At any other time, he’d have shrugged and gone to the shop for a more recent version. Not this time; because now he knew that the same agency that had microengineered the intricate hydraulics of his heart had hand-reared the bacteria that were currently making whoopee in his hardly touched pint of semi-skimmed and, once again, he couldn’t help but take it personally. He’d been chosen by Darwin and Destiny to scry bauxite, to fall in love with girls who preferred performance potters, to take part in this bizarre rat-in-a-maze experiment; the least he could expect was milk without great big chunks of cheese floating in it.
Not good enough
, he decided, and he wasn’t standing for it.

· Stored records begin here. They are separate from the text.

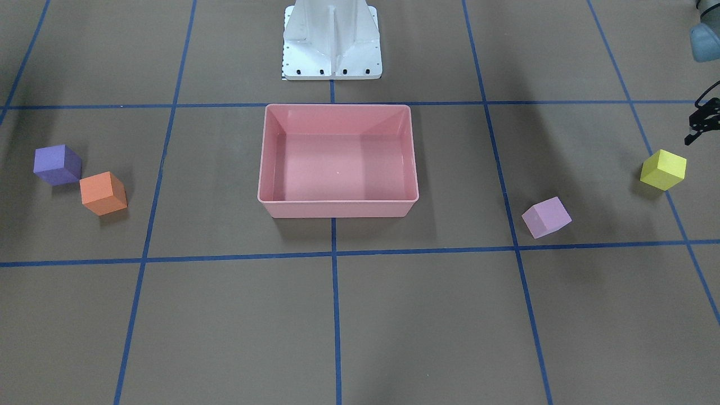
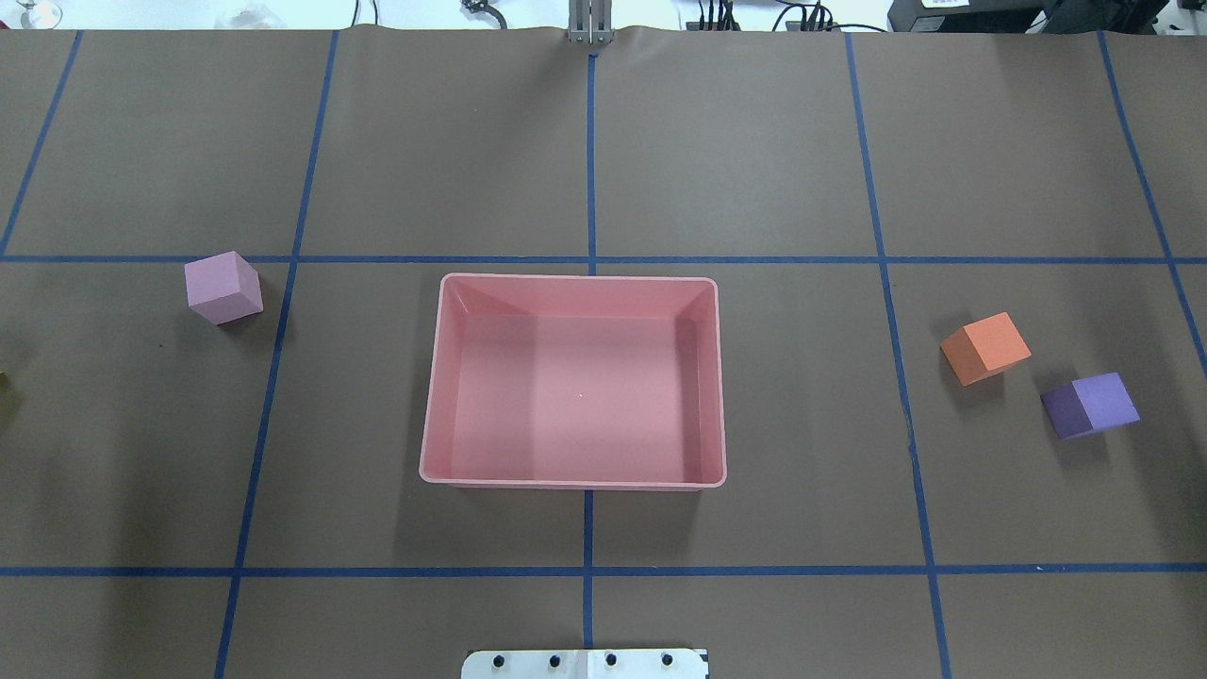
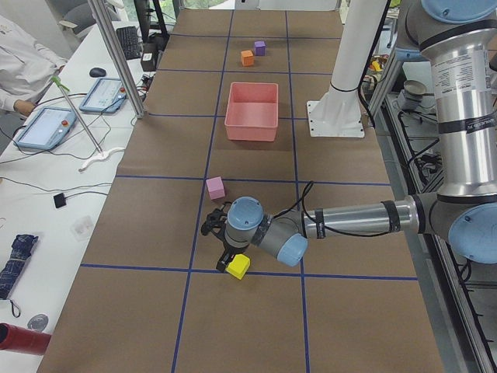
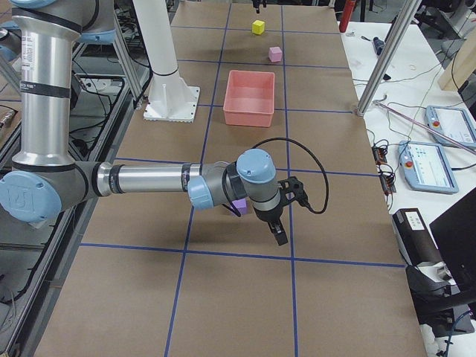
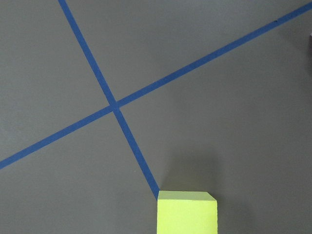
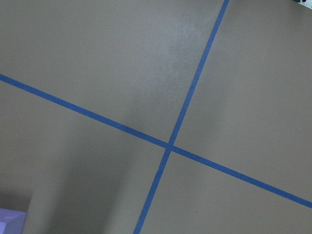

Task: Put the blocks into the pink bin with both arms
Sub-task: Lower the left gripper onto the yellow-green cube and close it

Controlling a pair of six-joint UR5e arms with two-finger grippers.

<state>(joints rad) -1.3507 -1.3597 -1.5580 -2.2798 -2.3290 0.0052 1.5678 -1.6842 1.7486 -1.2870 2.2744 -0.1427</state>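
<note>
The pink bin (image 1: pixel 337 209) stands mid-table, with nothing in it. The dark purple block (image 1: pixel 56 164) and orange block (image 1: pixel 103 193) lie together on the robot's right. The lilac block (image 1: pixel 546 217) and yellow block (image 1: pixel 664 169) lie on its left. My left gripper (image 1: pixel 700 121) is cut by the frame edge and hovers just beside and above the yellow block (image 5: pixel 186 213); I cannot tell whether it is open or shut. My right gripper (image 4: pixel 279 227) hangs near the purple block (image 4: pixel 239 206), which the arm partly hides, and holds nothing that I can see. The orange block is hidden in the exterior right view.
The white metal base (image 1: pixel 332 39) stands behind the bin. Blue tape lines cross the brown table cover. An aluminium post (image 3: pixel 116 54) and operator tablets (image 3: pixel 43 128) stand along the far side. A person (image 3: pixel 23 58) sits at that side.
</note>
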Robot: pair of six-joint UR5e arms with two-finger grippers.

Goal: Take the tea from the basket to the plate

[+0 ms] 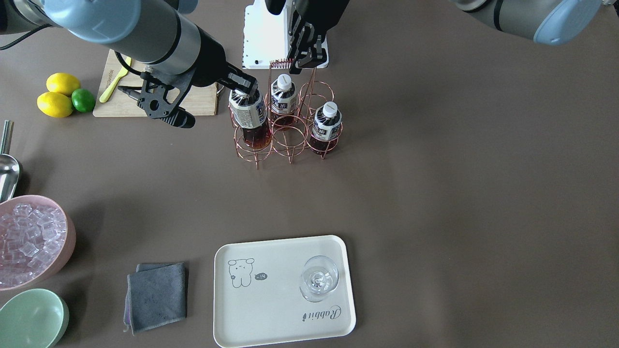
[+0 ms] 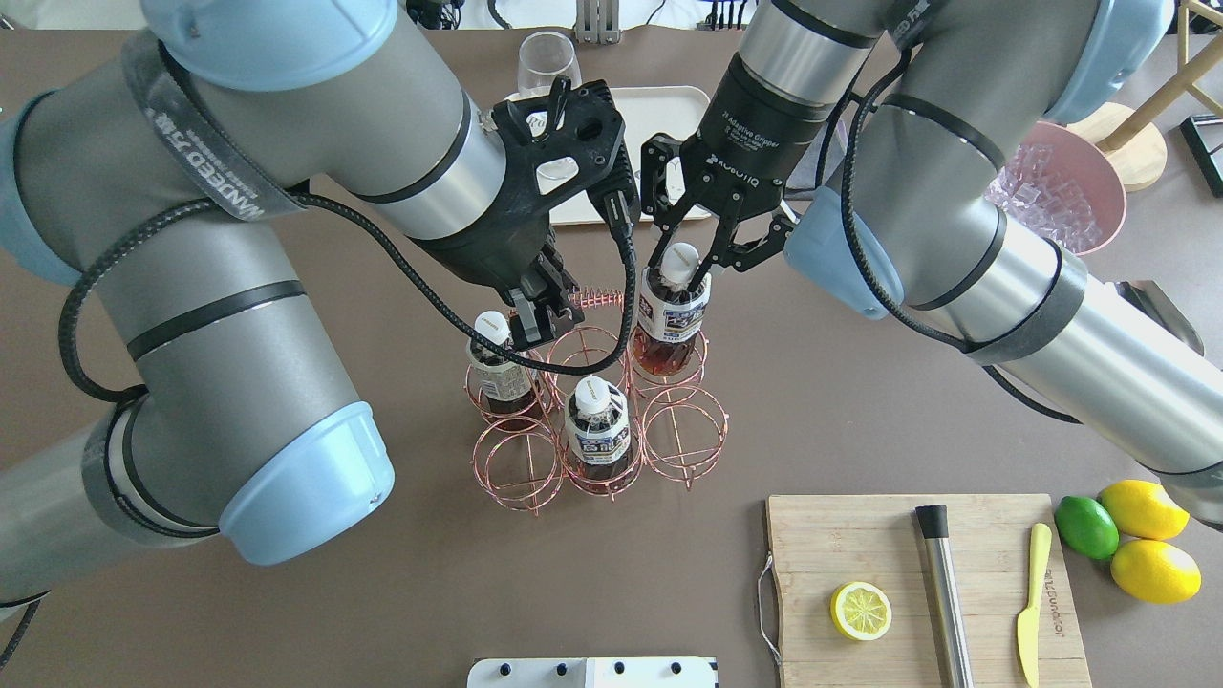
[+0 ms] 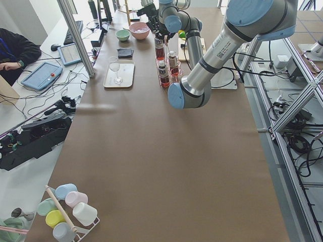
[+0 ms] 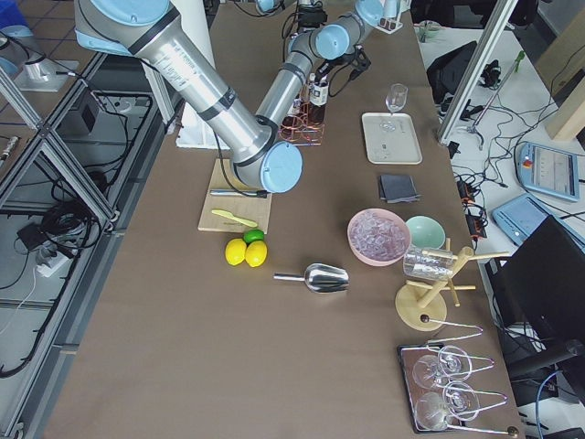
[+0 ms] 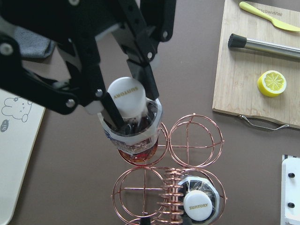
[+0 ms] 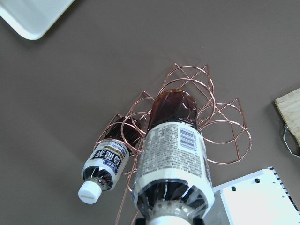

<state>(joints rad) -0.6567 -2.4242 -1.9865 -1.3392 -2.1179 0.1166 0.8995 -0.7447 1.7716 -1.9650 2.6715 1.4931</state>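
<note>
Brown table point(image 1: 459, 193) amid aluminium framing point(image 3: 76, 38) bears basket point(image 1: 289, 129), plate point(image 1: 271, 309).

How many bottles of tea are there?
3, all in the basket: one bottle gripped by the right gripper, a second in a middle ring, a third beside the left gripper.

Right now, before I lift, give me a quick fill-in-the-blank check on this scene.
1. The right tool is shut on the white ___ of a brown tea bottle.
2. The rose-gold wire basket holds ___ bottles.
3. On the cream rectangular tray stands one clear ___.
Missing: cap; three; glass.
</note>
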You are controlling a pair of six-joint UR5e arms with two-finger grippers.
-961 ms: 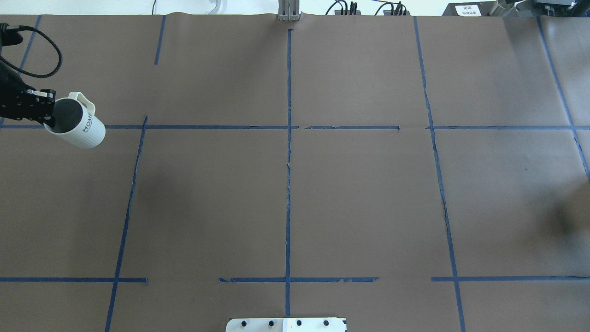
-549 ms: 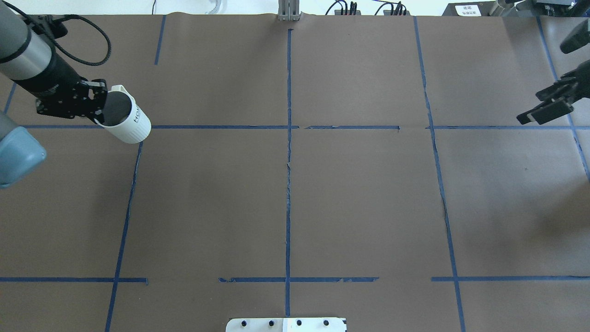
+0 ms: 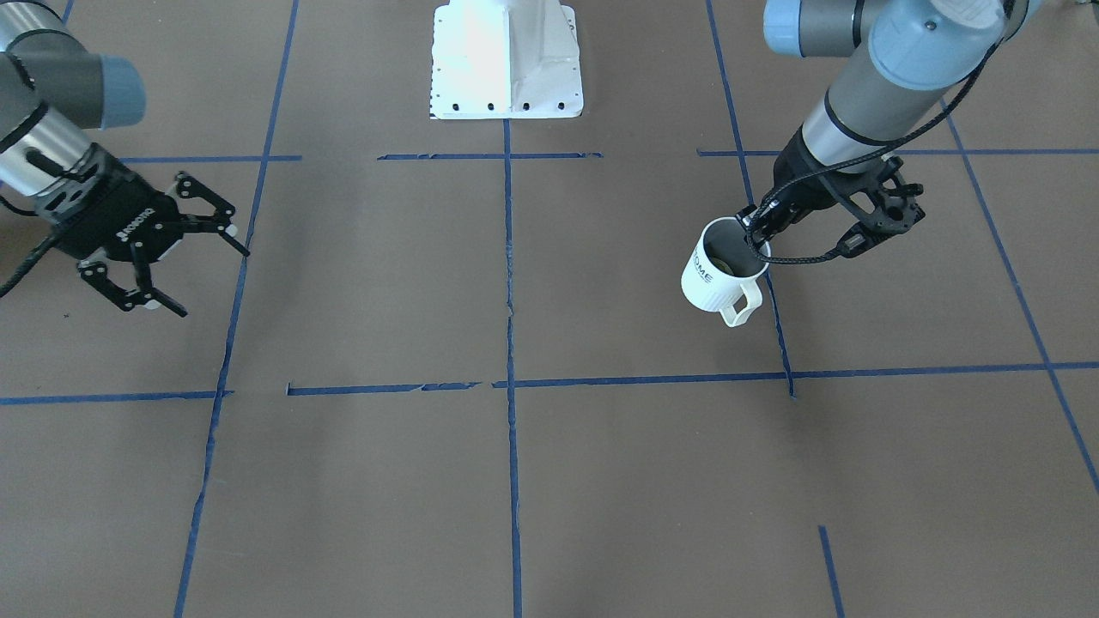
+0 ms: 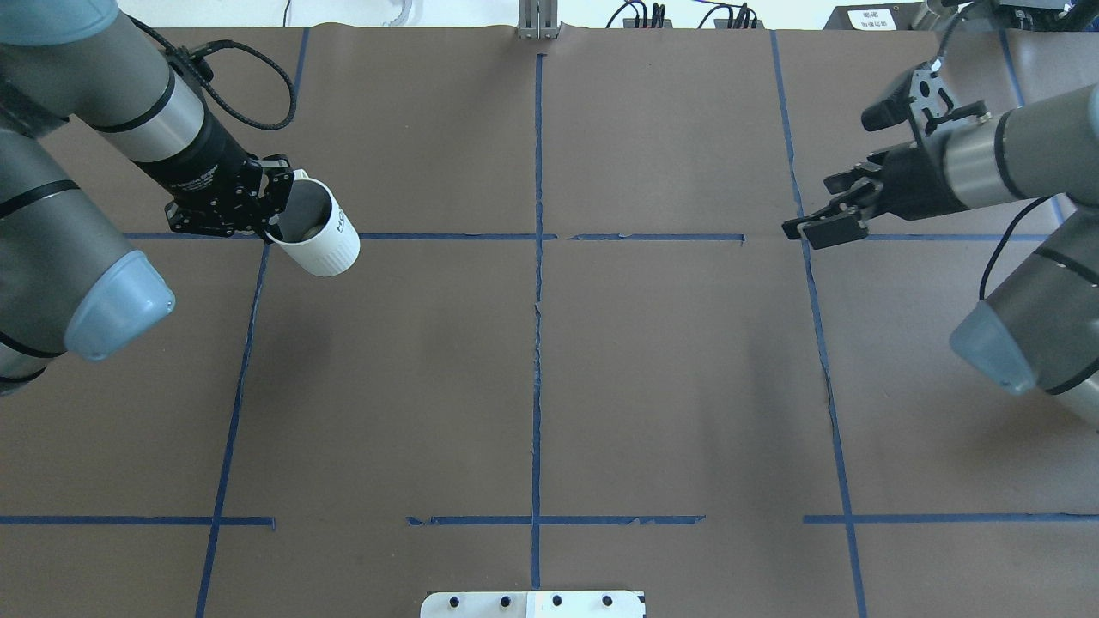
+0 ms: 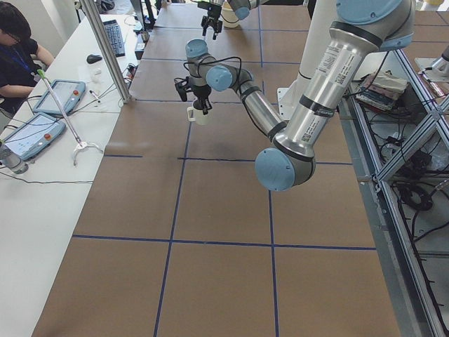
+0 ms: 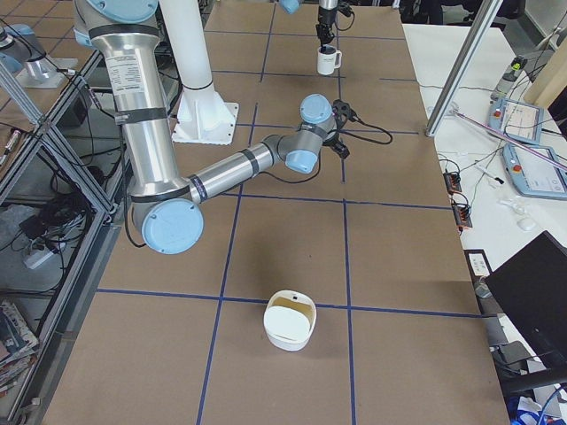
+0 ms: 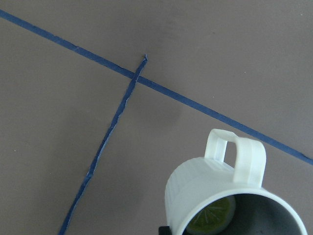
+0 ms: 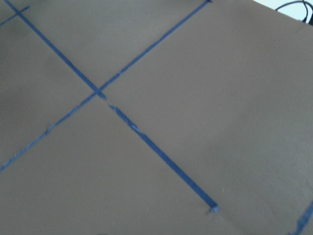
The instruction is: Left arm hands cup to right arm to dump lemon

He gave the milk a ferocious scowl, and snapped his fingers.

The kettle boiled.

He stared at it for a moment; then he thought,
Well, I suppose you’ve got to get the hang of it first, practice makes perfect and all that
. He tried again; but this time, he concentrated on the milk.
Come on, milk
, he thought,
you know better than that. You want to end up getting tipped down the bog, fine; but wouldn’t you rather do your job, fulfil your purpose, be the best carton of milk you possibly can? I can always get another pint of semi-skimmed, but as far as you’re concerned this is it. Now or never. Do you really want to go gurgling away into the dark sewers without even having
tried?

He snapped his fingers. Nothing happened.

Fine
, he thought; and he studied the milk for a moment, imagining what it’d be like to swim about inside it, if he was no bigger than a milk molecule. He closed his eyes tight and visualised the curdled, knotted particles, set upon by bacteria like Mexican peasants harassed by evil bandits. Then (he could see it, in his mind’s eye, on his mind’s screen) quite suddenly a little milky peasant stands up and defies the bacteria, and almost at once there’s a terrific battle, the peons rushing their persecutors like a tidal wave, dragging them down from their horses, beating them to death with farm tools and pitching their battered corpses on the village midden. Eyes shut, he could see the clots and zits in the milk break up, the ghastly yellow fade into pure milk-white. There was a smile on his face as he opened his eyes and looked down.